GUSTAVO SANTAOLALLA MASTERCLASS
Gustavo Santaolalla, the renowned Argentinian composer who has been twice awarded with the Oscar for Best Music, spoke about the way he approaches film musically, about his life and about the way he went into the music industry, during the masterclass he gave on Friday November 21st, at the John Cassavetes theatre.
TIFF director Despina Mouzaki introduced Gustavo Santaolalla to the public saying he is the most important Argentinian music composer. “Gustavo Santaolalla can make a hit with a remarkable ease. His concerts are sold out, with his amazing scores for some of the most unforgettable recent films, like Babel, The Motorcycle Diaries, Brokeback Mountain and 21 Grams. Gustavo Santaolalla is a composer who keeps working with an incredible passion and warmth, and is being driven by his need to offer us the music he has inside of him”.
Gustavo Santaolalla spoke at first about the choices he’s made in his life from a young age, that have determined his course in the music, production and composing fields, revealing to the audience that he never had a formal knowledge of composition. “When I was 10 years old, my music teacher gave up on me, because, as she told my mother, I had a great talent in listening and understanding music, but not in music theory. From then on, I’d write my own songs forming small bands. Music had close ties to my spiritual quests. I turned to eastern religions and spent some time living in a commune. I knew though that I wanted to devote my life to music”.
The political upheavals in Argentina and his own personal quests led Gustavo Santaolalla to leave his country in 1978. He moved to Los Angeles, where he started working as a producer in the music industry. Later on, he created his own record company achieving the recognition he was longing for, while at the same time he was recording the music he’d write for himself. The first soundtrack he did was for the film She dances alone by Robert Dornhelm. “I liked to write music based on the script and the discussions I would have with the filmmaker, and not after the film was shot. I thus form some impressions in my mind and then turn them into a melody, which is then developed into the final composition. After having seen the film I might elongate or cut some pieces short, like I did for Brokeback Mountain”.

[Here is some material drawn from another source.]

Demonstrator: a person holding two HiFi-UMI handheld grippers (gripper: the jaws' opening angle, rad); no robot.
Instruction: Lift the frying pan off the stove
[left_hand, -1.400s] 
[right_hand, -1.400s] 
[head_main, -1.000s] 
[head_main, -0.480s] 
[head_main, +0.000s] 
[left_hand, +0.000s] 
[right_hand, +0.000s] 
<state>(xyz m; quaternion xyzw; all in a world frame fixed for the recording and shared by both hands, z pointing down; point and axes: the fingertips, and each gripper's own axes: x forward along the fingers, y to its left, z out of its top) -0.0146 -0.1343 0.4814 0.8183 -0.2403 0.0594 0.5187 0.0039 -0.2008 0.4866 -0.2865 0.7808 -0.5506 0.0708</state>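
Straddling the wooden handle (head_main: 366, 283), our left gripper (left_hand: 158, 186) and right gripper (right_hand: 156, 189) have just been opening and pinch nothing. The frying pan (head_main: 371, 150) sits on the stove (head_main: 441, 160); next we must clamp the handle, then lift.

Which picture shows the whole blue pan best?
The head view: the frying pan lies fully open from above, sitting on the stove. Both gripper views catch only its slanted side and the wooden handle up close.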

According to his opinion, music should be used sparingly, since it can destroy or improve a scene. “I don’t like films where there’s music from beginning to end. The use of pauses is extremely important because silence has the power to ‘draw’ the viewer inside the film”.
For the music score of the documentary Cafe de los Maestros, Gustavo Santaolalla said: “Tango was everywhere around us in Argentina. My father was singing tango tunes every morning, we’d hear it on the radio, it’s in my genes. I have always had great respect for this music, which is a popular but at the same time a very complex music form. I knew that at some point in my life I’d give in to its magic. I felt like it was waiting for me. Some people compare Cafe de los Maestros to Buena Vista Social Club, a film that I love, but they have many differences between them”.
Santaolalla is currently working on the music score of two new films, Biutiful by Alejandro Gonzalez Inarritu and On the Road by Walter Salles. “Biutiful is a very humane story, which is being shot in Barcelona. I went there and recorded Chinese, African and gypsy musicians, who played gospel music. It was an incredible experience. I collect these elements and then go to the neighbourhoods where the shooting will take place and in some way this will all be reflected on the film. On the Road is different, but a great challenge too. It’s a very difficult project because the beat generation listened to a lot of jazz, like Charlie Parker’s music”.